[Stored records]

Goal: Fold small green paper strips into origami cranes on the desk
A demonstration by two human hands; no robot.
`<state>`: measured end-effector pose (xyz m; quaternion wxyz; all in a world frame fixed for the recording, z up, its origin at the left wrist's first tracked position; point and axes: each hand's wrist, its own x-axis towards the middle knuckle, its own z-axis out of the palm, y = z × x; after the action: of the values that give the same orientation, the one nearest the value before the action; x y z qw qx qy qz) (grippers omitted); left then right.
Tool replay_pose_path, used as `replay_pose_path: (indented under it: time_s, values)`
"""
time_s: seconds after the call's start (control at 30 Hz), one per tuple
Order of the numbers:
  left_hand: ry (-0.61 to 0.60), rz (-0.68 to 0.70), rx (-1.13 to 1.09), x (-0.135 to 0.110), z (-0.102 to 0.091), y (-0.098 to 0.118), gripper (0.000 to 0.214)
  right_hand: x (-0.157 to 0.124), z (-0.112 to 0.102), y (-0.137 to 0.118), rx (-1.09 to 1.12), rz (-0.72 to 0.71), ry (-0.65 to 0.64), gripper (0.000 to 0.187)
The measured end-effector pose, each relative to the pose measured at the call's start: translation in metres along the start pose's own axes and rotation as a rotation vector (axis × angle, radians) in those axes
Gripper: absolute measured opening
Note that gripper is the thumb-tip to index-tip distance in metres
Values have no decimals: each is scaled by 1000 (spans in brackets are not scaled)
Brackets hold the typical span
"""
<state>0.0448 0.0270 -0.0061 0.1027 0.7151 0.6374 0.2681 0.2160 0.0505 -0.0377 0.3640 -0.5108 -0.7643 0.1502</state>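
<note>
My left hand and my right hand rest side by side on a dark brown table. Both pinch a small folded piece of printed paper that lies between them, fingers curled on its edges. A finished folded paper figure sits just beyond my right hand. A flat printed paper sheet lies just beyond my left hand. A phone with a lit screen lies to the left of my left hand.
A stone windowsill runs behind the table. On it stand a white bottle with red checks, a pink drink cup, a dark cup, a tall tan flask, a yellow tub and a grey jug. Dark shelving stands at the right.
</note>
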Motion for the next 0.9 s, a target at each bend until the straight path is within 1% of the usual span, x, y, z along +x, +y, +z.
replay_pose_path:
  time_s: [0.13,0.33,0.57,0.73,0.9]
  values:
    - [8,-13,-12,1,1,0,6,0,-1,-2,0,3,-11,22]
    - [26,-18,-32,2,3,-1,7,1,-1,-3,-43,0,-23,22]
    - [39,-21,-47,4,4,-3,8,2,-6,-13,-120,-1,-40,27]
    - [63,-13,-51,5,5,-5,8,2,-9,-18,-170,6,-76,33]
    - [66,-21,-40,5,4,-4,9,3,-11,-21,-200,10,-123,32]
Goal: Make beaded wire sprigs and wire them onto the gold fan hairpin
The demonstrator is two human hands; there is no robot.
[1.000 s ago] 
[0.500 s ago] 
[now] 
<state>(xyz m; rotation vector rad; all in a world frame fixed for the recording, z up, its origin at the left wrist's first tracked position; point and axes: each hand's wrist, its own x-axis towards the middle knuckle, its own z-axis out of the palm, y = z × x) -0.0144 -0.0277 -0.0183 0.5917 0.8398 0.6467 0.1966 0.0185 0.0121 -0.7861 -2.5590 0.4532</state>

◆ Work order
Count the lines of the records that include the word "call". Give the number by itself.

◆ Solution for this task
2